Records from a data source:
--- --- ---

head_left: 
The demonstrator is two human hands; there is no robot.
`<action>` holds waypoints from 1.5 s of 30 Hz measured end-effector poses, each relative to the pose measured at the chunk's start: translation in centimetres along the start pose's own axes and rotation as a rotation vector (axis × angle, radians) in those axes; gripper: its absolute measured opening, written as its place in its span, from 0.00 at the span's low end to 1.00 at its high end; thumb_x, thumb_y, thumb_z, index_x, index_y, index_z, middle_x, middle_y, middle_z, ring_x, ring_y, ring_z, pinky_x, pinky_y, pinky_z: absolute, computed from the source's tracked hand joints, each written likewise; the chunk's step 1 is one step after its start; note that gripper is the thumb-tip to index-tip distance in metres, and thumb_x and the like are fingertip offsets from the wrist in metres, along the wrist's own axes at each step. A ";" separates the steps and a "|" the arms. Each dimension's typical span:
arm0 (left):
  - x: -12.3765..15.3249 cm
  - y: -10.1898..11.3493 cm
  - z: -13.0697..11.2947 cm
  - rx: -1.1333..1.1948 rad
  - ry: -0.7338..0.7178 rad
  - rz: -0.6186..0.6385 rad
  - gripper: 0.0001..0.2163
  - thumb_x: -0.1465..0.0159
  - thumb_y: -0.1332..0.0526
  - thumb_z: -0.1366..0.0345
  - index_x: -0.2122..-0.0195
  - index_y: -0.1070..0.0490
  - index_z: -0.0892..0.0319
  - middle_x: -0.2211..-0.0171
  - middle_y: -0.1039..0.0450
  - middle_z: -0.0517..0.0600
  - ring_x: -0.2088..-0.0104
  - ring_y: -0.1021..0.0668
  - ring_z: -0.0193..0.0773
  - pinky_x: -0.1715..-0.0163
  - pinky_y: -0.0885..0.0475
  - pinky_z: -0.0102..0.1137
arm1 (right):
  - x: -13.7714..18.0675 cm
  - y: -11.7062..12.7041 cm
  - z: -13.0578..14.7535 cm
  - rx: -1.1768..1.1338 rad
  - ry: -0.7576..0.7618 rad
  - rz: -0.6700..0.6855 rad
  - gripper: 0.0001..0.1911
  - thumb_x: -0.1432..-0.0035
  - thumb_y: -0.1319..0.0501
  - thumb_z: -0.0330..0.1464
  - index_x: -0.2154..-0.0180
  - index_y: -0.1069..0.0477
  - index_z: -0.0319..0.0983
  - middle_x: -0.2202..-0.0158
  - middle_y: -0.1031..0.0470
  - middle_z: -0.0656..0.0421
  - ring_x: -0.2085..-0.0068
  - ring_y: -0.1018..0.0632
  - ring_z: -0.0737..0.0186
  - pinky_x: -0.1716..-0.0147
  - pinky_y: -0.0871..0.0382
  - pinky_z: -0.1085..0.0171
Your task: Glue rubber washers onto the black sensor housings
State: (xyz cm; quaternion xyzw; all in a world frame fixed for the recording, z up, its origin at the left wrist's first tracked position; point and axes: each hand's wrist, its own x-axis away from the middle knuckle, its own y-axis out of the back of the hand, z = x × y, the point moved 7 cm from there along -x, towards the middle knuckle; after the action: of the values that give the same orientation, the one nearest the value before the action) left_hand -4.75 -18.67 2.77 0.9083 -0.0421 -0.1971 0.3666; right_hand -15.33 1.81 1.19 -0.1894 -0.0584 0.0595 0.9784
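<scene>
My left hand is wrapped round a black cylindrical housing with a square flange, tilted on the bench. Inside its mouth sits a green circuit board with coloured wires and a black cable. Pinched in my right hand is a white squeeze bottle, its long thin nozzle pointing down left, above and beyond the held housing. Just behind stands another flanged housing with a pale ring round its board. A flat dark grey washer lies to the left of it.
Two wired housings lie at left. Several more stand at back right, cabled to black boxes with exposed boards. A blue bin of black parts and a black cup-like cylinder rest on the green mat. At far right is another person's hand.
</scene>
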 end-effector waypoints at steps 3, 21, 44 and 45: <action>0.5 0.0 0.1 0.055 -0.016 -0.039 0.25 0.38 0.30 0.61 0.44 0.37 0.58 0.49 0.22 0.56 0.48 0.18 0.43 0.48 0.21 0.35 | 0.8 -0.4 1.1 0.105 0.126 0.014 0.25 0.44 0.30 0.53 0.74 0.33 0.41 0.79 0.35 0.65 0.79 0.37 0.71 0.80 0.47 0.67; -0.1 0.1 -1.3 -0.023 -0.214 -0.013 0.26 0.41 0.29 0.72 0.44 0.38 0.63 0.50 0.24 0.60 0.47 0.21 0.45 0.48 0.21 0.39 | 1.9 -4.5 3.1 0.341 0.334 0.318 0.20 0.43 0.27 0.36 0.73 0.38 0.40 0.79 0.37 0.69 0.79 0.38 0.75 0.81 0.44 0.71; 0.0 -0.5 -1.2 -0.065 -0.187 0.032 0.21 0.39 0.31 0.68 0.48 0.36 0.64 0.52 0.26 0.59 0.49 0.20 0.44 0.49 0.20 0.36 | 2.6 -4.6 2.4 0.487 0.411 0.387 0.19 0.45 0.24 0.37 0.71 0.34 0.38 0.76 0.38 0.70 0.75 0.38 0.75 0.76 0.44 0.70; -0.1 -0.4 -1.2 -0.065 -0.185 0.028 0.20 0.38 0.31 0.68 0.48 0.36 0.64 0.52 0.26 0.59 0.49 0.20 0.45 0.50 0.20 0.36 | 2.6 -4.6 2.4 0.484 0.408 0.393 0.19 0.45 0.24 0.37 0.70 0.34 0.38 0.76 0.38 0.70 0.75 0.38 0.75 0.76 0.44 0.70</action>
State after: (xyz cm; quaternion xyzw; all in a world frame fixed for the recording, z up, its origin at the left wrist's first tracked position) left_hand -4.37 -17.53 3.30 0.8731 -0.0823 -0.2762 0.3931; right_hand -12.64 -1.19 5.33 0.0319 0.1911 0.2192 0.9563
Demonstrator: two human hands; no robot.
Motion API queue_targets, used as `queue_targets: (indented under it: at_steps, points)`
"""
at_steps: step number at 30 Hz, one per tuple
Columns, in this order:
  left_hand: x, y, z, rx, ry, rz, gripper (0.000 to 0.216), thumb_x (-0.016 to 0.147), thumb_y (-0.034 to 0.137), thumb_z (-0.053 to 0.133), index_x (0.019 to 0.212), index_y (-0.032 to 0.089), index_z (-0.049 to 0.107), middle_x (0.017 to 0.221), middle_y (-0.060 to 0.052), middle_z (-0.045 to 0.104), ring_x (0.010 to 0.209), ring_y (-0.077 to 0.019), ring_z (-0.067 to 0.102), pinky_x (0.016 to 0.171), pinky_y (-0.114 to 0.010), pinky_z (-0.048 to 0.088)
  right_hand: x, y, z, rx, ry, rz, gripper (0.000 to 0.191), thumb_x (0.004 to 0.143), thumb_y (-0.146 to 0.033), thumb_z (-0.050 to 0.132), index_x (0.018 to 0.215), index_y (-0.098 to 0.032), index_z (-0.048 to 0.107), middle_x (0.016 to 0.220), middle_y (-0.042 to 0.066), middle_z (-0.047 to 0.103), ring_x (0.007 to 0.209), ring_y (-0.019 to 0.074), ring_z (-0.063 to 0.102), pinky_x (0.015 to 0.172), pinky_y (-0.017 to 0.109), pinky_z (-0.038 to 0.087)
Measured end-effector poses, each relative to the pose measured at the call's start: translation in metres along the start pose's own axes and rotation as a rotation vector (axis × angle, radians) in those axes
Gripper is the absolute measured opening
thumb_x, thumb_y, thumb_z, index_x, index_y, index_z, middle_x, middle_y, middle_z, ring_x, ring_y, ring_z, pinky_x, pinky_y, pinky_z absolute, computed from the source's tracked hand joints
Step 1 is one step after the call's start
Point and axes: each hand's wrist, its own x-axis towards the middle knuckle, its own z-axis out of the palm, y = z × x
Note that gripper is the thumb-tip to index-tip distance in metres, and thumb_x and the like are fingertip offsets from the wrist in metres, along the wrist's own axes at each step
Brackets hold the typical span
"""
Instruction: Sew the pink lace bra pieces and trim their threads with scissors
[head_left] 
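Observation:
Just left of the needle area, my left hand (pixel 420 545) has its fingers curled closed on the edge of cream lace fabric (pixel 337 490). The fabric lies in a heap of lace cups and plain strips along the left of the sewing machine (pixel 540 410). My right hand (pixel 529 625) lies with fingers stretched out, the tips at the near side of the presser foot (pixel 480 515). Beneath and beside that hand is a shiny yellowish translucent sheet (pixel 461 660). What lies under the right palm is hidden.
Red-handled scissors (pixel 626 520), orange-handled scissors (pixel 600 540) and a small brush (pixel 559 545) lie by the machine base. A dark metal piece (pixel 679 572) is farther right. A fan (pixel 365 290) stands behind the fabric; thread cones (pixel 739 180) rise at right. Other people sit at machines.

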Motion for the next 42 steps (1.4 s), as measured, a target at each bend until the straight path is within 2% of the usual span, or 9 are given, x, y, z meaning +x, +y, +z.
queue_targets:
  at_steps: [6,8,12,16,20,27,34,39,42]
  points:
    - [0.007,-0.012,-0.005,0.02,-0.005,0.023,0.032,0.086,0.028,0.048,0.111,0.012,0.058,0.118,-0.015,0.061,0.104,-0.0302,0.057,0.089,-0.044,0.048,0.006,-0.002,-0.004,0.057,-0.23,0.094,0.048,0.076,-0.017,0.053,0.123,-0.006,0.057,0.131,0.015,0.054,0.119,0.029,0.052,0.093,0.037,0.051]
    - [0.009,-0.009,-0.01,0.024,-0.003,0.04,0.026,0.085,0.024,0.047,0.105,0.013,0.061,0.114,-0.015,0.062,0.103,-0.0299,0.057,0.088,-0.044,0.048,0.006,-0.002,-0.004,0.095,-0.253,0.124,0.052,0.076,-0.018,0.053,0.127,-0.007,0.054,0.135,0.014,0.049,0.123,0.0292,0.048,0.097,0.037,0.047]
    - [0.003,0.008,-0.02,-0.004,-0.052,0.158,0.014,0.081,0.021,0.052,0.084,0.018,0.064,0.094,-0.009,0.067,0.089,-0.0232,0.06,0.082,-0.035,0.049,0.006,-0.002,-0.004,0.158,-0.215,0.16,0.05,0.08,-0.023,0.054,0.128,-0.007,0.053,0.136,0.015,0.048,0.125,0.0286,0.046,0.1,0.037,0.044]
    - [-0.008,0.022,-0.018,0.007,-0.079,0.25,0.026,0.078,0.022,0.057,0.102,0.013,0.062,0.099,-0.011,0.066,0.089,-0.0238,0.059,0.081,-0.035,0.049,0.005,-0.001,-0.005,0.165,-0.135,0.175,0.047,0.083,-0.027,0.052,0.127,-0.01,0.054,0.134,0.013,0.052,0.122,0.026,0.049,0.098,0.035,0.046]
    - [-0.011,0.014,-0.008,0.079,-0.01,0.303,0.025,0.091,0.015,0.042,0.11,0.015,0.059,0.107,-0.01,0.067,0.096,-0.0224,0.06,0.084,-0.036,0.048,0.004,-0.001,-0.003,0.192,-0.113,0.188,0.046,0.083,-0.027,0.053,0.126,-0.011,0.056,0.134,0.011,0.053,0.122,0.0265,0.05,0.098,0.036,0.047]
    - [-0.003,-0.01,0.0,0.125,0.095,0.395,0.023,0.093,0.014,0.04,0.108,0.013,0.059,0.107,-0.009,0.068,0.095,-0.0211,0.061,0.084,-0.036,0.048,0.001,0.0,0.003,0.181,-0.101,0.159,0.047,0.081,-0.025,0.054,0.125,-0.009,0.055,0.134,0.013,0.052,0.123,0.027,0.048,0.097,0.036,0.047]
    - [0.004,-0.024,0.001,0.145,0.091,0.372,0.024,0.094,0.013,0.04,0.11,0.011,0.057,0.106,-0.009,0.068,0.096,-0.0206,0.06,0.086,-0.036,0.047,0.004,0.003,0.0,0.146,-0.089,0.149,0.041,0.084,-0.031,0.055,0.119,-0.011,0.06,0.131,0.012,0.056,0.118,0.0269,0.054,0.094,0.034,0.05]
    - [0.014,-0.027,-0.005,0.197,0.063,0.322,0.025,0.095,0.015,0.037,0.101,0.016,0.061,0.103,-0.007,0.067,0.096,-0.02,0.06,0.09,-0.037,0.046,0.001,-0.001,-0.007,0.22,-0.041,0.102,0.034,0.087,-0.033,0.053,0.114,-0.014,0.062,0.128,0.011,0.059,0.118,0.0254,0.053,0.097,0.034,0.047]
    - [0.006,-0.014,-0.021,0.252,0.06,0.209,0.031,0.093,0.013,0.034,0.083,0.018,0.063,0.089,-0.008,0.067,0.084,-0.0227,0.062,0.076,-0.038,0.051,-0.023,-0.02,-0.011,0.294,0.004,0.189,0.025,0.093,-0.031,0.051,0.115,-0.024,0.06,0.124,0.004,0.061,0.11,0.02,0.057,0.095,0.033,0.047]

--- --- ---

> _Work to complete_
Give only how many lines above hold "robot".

> _Output for this exercise_
2